### Try it
Starting at the top of the entries, restate word for word each line up to and including the one with "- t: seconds".
*****
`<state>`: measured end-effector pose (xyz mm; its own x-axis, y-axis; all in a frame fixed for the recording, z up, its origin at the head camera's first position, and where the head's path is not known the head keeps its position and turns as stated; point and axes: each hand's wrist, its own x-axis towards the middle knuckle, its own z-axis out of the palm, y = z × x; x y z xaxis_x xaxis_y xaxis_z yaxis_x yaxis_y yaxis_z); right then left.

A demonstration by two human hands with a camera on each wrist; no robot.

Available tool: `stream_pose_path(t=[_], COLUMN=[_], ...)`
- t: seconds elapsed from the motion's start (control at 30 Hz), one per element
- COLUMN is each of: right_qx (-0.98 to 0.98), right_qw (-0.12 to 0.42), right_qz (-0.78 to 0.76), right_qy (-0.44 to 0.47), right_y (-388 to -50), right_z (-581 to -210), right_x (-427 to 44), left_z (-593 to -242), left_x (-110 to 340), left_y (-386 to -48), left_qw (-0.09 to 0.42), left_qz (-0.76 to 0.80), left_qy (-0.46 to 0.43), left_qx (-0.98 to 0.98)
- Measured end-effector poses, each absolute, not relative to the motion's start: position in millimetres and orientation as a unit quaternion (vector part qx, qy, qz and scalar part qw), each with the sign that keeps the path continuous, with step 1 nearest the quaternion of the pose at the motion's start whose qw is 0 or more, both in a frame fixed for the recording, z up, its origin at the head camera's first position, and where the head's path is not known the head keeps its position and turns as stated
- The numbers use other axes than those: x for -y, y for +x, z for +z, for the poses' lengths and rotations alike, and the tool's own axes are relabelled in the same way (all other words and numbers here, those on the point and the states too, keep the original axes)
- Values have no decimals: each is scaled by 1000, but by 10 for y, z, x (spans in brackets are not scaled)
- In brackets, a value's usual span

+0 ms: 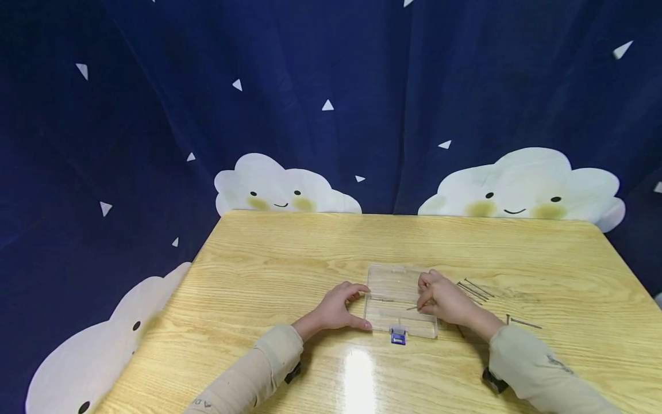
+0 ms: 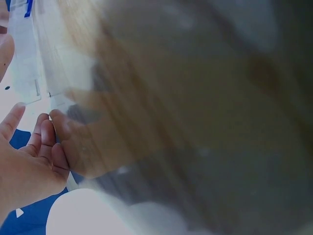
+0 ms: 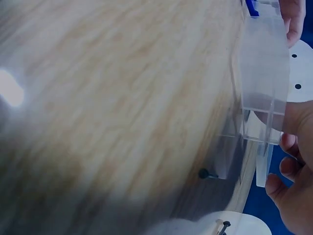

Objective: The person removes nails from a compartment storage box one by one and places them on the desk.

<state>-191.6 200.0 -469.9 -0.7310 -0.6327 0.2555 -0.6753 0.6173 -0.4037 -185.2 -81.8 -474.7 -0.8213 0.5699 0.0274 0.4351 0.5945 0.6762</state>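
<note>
A clear plastic box (image 1: 385, 330) with a blue latch (image 1: 397, 336) lies on the table, its lid (image 1: 390, 282) folded back. My left hand (image 1: 338, 307) grips the box's left end, thumb at the front corner and index finger near the hinge. Over the right part of the box, my right hand (image 1: 447, 299) pinches a thin metal nail (image 1: 412, 308), its tip pointing left. Another nail (image 1: 381, 299) lies inside the box along the back. In the right wrist view the fingers (image 3: 288, 169) are beside the box, and their hold on the nail is hidden.
Several long nails (image 1: 473, 292) lie on the wooden table (image 1: 289, 247) right of the box. Another nail (image 1: 524, 323) lies farther right, near my right sleeve (image 1: 532, 359). A dark blue curtain (image 1: 289, 69) with white clouds hangs behind the table.
</note>
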Motion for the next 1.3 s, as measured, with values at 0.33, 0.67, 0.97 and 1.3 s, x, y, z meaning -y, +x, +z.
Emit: stream_pose_path(t=[0.33,0.67,0.97,1.3], right_qx=[889,871,833,859], right_qw=[103,106,136,83], right_qz=[192,206,258,177], right_qy=[402,434,470,473], right_y=[-1911,-1916,-1955,-2018], right_z=[-4699,-4731,-4645,-4493], right_x=[-1969,-1980,-2065,-2051], left_z=[-4767,-4749,-4753,-4735], left_x=[820,824,813,817], left_y=[-1851,-1842,-1853,-1850], left_qw=[89,93,93,94], left_qz=[351,351,346,343], left_qy=[286,283,282,283], left_qx=[-887,-888,-890,-891])
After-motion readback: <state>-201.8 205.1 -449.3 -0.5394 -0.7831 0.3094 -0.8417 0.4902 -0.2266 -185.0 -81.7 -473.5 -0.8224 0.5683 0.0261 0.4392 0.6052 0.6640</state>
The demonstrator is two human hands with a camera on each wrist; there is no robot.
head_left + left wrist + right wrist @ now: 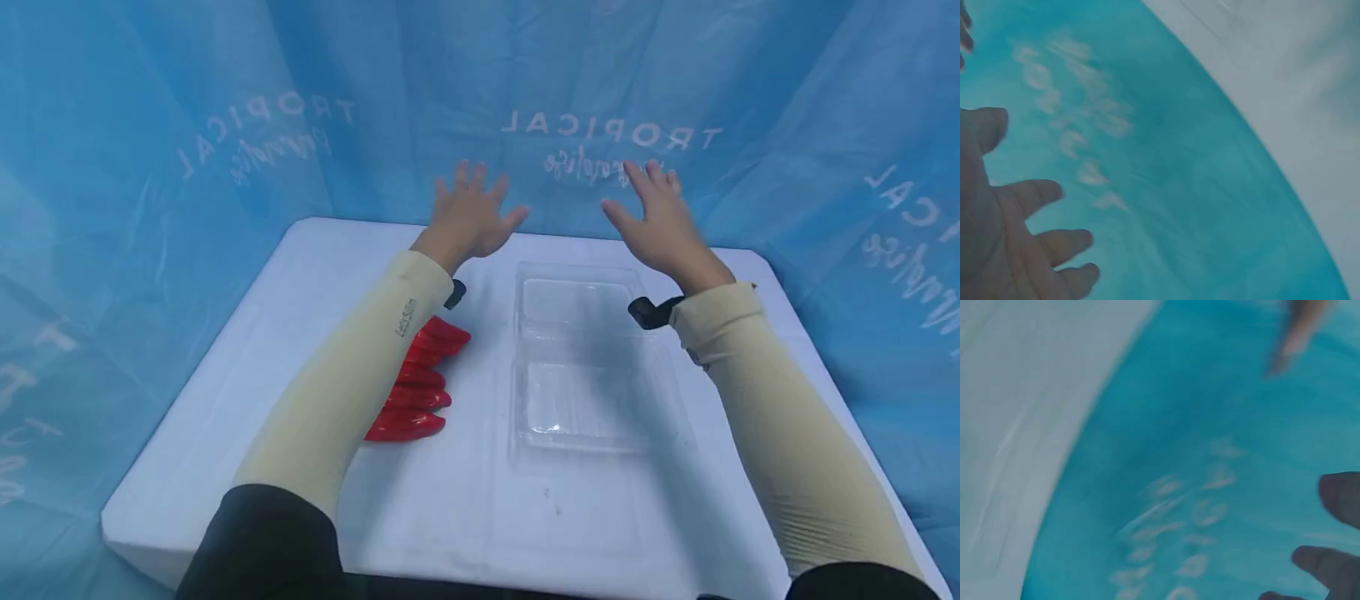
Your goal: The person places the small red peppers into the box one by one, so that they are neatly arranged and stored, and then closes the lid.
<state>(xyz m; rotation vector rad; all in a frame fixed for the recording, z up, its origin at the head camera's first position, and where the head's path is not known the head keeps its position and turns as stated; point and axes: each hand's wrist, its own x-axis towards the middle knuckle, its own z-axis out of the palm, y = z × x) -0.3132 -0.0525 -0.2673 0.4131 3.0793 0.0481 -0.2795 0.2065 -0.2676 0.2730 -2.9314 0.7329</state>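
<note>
Both hands are held up over the far edge of the table, apart from each other and touching nothing. My left hand [472, 218] has its fingers spread, and the left wrist view shows its bare palm side. To the right, my right hand [662, 221] is also spread, thumb pointing inward. Several glossy red peppers [408, 397] lie in a row on the table, partly hidden by the left forearm. A clear plastic container [577, 350] with compartments sits between the forearms, the right arm's shadow falling across it.
The table has a white cover [450, 508] and rounded corners. A blue curtain [420, 100] with mirrored white lettering hangs around its back and sides. Each wrist wears a dark strap mount, the right one [654, 312] more visible.
</note>
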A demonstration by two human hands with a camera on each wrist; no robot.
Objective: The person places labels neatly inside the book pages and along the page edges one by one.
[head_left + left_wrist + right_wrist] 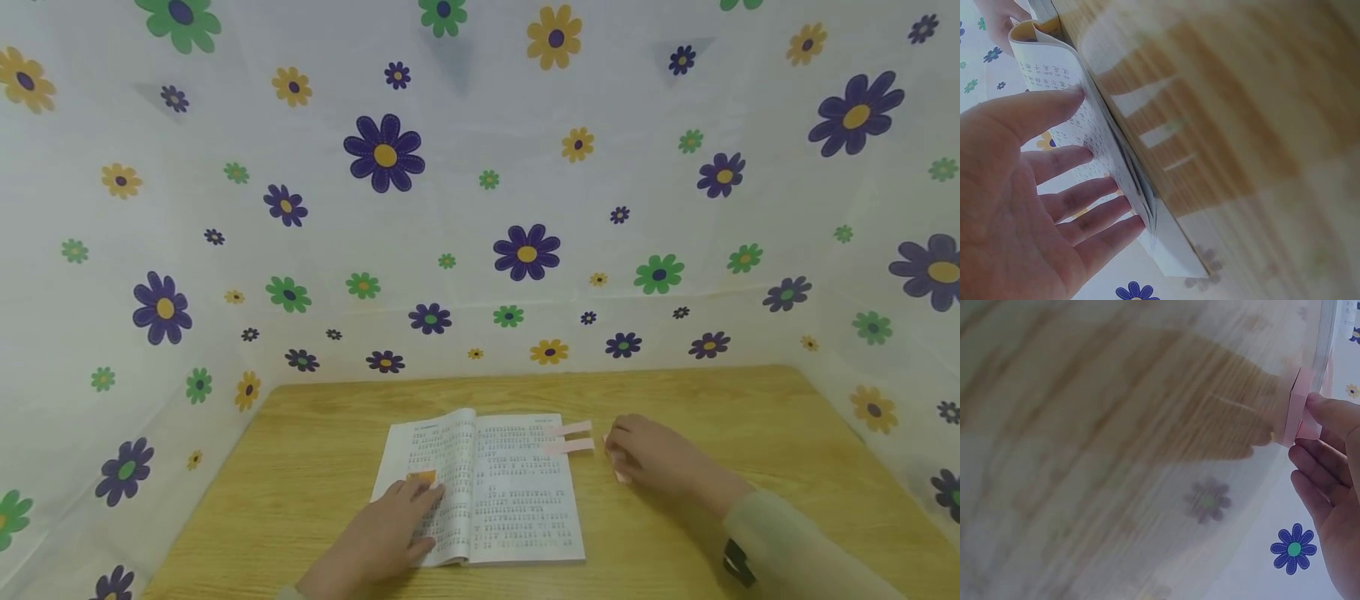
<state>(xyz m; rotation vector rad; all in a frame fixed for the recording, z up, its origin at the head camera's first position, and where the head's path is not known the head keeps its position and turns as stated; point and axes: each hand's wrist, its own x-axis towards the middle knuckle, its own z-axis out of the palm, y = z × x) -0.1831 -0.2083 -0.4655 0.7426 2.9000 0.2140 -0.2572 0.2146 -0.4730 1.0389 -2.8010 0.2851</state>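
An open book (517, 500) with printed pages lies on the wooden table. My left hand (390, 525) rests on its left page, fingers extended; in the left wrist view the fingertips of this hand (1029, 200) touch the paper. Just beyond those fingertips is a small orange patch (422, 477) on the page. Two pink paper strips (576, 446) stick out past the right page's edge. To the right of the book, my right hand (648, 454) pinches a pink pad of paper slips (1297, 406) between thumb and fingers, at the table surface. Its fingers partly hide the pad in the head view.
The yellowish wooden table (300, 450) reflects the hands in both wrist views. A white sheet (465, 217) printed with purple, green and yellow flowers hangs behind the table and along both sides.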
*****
### Answer to this task
`<state>`: measured end-effector pose (xyz mm; its own x-axis, y-axis; all in a frame fixed for the recording, z up, its origin at the head camera's first position, and where the head's path is not known the head keeps its position and turns as stated; point and axes: each hand's wrist, its own x-axis towards the middle knuckle, its own z-axis out of the palm, y = z × x; x y z xaxis_x xaxis_y xaxis_z yaxis_x yaxis_y yaxis_z); right then left.

A demonstration by two human hands with a camera on each wrist; no robot.

Available tool: `stream_pose_path(t=[_], COLUMN=[_], ...)`
- t: seconds elapsed from the motion's start (control at 30 Hz), one per element

Work on the exercise is finished.